> _Stored dataset items_:
************
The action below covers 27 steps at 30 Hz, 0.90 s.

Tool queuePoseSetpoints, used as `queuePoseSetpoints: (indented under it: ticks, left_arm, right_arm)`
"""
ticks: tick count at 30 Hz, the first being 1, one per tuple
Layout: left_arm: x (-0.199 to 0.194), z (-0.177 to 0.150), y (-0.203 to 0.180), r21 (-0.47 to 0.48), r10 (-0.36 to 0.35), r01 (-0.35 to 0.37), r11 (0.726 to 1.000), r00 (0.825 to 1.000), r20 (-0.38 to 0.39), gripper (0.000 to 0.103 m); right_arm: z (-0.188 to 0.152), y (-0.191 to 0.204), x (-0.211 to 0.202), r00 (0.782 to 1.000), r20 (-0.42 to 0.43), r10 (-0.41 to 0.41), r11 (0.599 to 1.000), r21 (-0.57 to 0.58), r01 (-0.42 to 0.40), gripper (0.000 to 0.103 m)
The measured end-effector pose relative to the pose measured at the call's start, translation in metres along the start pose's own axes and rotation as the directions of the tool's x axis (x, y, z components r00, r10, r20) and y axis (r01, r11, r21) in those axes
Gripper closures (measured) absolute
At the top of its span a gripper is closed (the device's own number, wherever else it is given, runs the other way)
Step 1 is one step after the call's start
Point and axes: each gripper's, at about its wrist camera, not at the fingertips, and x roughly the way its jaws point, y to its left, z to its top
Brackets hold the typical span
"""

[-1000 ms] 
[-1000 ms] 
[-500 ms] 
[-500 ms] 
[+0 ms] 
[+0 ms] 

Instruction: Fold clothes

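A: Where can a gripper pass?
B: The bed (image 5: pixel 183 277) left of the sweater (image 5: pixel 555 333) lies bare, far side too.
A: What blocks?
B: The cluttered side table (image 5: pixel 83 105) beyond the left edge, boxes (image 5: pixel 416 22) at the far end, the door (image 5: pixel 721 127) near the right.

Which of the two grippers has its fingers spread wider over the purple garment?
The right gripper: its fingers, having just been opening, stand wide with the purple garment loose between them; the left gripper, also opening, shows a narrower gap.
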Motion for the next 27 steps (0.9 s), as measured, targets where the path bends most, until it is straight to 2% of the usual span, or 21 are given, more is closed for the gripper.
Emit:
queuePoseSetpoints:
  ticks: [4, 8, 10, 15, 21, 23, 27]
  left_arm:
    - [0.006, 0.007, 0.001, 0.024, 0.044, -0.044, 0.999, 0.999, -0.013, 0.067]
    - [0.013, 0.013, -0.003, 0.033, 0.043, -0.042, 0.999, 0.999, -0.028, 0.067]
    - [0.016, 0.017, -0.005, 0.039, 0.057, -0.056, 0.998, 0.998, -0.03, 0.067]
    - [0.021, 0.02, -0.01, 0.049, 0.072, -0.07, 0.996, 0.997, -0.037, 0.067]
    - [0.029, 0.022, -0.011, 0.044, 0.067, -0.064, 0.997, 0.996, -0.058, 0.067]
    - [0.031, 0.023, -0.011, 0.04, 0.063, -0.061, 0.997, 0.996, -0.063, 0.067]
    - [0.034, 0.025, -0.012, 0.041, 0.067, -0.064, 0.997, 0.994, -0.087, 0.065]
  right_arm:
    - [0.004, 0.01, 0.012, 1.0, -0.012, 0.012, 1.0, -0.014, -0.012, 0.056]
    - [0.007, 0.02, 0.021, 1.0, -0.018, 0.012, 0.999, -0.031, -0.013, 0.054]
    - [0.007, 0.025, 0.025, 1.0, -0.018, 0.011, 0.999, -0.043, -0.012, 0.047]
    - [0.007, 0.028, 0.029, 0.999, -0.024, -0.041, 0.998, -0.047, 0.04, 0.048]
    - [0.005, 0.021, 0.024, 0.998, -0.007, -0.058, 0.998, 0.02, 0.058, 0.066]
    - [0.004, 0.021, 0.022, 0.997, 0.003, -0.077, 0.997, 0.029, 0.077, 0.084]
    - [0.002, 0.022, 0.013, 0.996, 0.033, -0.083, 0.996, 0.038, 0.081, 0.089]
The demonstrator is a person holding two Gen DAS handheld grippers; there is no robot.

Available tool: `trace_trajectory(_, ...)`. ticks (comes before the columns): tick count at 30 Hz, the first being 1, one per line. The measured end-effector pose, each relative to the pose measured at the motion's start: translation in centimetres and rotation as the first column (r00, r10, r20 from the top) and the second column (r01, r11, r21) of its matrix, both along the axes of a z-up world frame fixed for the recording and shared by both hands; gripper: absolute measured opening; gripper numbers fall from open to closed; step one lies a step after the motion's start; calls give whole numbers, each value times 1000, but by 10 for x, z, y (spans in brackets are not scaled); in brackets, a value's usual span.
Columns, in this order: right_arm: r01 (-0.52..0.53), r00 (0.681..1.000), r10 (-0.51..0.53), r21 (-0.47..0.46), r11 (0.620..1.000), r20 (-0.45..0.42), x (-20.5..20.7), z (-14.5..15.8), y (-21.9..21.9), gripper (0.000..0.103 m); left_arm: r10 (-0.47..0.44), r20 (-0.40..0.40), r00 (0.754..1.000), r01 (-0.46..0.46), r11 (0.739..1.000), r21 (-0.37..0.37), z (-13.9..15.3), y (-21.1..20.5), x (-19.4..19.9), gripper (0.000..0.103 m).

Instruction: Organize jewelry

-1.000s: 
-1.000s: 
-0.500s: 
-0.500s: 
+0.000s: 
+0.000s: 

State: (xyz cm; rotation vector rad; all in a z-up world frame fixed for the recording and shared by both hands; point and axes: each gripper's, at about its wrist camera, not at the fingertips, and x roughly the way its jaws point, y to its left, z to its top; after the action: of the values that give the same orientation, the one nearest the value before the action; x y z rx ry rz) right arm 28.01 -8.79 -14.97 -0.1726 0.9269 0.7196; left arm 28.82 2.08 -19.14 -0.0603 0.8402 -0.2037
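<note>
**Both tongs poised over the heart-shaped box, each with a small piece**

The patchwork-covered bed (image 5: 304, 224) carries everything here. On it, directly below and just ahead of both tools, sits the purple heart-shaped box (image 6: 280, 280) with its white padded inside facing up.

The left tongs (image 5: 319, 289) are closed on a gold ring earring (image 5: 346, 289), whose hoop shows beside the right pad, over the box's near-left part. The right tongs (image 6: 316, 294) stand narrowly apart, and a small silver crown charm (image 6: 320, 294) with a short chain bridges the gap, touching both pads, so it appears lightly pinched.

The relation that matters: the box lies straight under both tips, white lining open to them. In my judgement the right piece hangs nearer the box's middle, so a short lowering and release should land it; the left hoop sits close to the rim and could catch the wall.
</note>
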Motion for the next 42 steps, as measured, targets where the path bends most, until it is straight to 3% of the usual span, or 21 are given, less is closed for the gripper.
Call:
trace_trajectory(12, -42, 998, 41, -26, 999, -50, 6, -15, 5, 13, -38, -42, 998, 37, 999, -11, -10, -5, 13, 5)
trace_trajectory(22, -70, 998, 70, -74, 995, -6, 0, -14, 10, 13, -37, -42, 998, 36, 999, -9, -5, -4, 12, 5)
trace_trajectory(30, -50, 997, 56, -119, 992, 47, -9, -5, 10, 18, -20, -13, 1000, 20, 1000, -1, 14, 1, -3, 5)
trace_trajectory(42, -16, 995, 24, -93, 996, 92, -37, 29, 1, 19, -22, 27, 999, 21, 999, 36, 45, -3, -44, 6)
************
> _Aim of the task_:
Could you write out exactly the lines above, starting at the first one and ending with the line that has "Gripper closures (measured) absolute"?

> _Written answer_:
The action below covers 27 steps at 30 Hz, 0.90 s.

Tool queuePoseSetpoints, used as `queuePoseSetpoints: (indented under it: ticks, left_arm, right_arm)`
"""
ticks: tick count at 30 Hz, the first being 1, one per tuple
Layout: left_arm: x (-0.199 to 0.194), z (-0.177 to 0.150), y (-0.203 to 0.180), r21 (-0.47 to 0.48), r10 (-0.36 to 0.35), r01 (-0.35 to 0.37), r11 (0.726 to 1.000), r00 (0.825 to 1.000), r20 (-0.38 to 0.39), gripper (0.000 to 0.103 m); right_arm: z (-0.188 to 0.152), y (-0.191 to 0.204), x (-0.211 to 0.202), r00 (0.782 to 1.000), r20 (-0.42 to 0.43), r10 (-0.41 to 0.41), r11 (0.599 to 1.000), r21 (-0.57 to 0.58), r01 (-0.42 to 0.40), gripper (0.000 to 0.103 m)
The measured end-effector pose relative to the pose measured at the call's start, translation in metres along the start pose's own axes and rotation as the directions of the tool's x axis (x, y, z components r00, r10, r20) and y axis (r01, r11, r21) in those axes
Gripper closures (measured) absolute

This output contains the complete answer.